-- Opening Marker --

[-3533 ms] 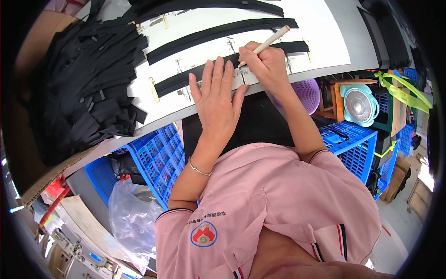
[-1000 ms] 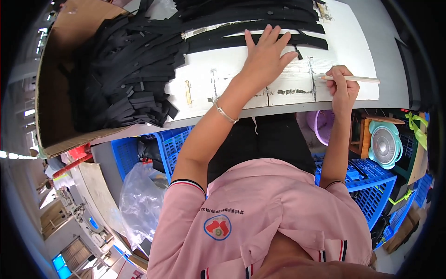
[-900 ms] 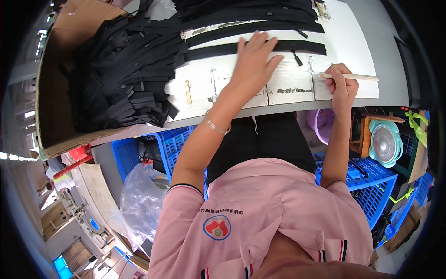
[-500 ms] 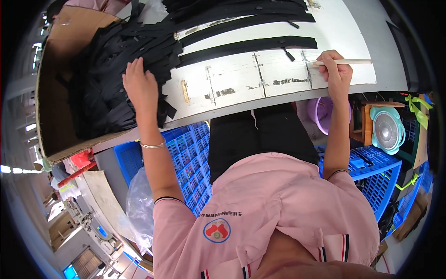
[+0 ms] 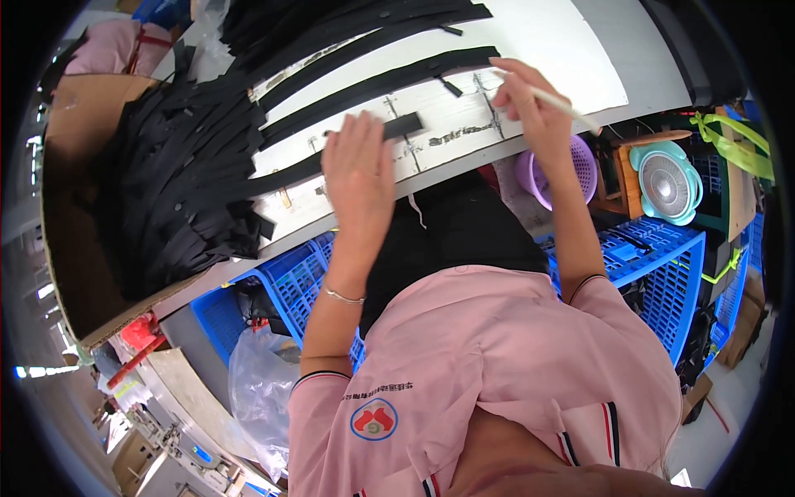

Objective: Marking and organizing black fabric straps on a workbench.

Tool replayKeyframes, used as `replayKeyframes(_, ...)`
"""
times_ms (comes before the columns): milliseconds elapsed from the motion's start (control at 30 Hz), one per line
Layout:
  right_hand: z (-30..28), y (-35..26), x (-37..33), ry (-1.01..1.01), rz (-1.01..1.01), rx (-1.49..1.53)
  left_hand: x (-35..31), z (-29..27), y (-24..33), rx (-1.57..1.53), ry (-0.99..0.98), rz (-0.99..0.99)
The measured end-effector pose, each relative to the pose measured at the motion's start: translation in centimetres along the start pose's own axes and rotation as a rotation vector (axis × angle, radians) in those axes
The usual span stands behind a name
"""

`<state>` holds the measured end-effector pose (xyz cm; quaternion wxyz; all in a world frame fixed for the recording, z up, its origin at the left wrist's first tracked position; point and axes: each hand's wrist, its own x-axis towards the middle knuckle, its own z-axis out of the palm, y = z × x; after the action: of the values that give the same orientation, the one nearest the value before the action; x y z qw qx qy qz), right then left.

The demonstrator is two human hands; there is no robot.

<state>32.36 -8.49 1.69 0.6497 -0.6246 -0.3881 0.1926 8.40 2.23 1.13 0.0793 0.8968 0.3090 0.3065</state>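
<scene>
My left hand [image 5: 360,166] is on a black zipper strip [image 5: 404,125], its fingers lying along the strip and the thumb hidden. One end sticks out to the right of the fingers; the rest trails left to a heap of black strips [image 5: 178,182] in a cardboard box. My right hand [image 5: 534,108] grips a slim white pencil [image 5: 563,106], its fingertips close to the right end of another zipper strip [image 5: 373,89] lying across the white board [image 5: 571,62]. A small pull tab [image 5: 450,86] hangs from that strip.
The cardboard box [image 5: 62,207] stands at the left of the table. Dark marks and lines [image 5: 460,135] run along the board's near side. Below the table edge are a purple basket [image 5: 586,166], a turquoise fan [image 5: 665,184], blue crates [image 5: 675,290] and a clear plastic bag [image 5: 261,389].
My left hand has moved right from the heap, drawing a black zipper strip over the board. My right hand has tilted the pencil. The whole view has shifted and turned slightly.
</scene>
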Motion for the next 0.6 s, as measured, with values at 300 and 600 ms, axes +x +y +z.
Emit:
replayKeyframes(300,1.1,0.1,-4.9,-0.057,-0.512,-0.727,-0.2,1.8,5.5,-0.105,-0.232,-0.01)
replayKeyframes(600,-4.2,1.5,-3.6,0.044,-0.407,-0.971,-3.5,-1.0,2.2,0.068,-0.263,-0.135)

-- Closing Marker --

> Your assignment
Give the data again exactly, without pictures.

> Solution below
[-3533 ms] 
[-1000 ms] 
[-900 ms] 
[-500 ms] 
[+0 ms] 

Objective: Marking and organizing black fabric straps on a workbench.

Tool replayKeyframes, used as `replayKeyframes(_, ...)`
"""
times_ms (comes before the columns): milliseconds elapsed from the motion's start (control at 30 Hz), one per line
Layout:
  right_hand: z (-30..28), y (-35..26), x (-37..33), ry (-1.01..1.01), rz (-1.01..1.01), rx (-1.49..1.53)
  left_hand: x (-35..31), z (-29..27), y (-24..33), rx (-1.57..1.53), ry (-0.99..0.98), rz (-0.99..0.99)
The measured end-effector pose, each relative to the pose measured at the motion's start: translation in centimetres along the start pose's own axes and rotation as a rotation vector (axis × angle, radians) in those axes
The usual span stands behind a name
"""

`<state>` holds the measured end-effector pose (xyz cm; quaternion wxyz; all in a world frame fixed for the recording, z up, its origin at the left wrist's first tracked position; point and axes: each hand's wrist, its own x-axis towards the middle knuckle, its own z-axis out of the palm, y = z × x; after the action: of the values that give the same orientation, the one nearest the value before the action; x y z qw qx qy qz), right then left.

The demonstrator is two human hands; there is no robot.

<state>32.36 -8.49 1.69 0.6497 -0.6246 -0.3881 0.1926 8.40 2.23 1.13 0.0793 0.8968 0.3090 0.3065</state>
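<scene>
My left hand [image 5: 360,166] is on a black zipper strip [image 5: 404,125], its fingers lying along the strip and the thumb hidden. One end sticks out to the right of the fingers; the rest trails left to a heap of black strips [image 5: 178,182] in a cardboard box. My right hand [image 5: 534,108] grips a slim white pencil [image 5: 563,106], its fingertips close to the right end of another zipper strip [image 5: 373,89] lying across the white board [image 5: 571,62]. A small pull tab [image 5: 450,86] hangs from that strip.
The cardboard box [image 5: 62,207] stands at the left of the table. Dark marks and lines [image 5: 460,135] run along the board's near side. Below the table edge are a purple basket [image 5: 586,166], a turquoise fan [image 5: 665,184], blue crates [image 5: 675,290] and a clear plastic bag [image 5: 261,389].
My left hand has moved right from the heap, drawing a black zipper strip over the board. My right hand has tilted the pencil. The whole view has shifted and turned slightly.
</scene>
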Motion for the next 0.6 s, as measured, with values at 300 and 600 ms, axes +x +y +z.
Emit:
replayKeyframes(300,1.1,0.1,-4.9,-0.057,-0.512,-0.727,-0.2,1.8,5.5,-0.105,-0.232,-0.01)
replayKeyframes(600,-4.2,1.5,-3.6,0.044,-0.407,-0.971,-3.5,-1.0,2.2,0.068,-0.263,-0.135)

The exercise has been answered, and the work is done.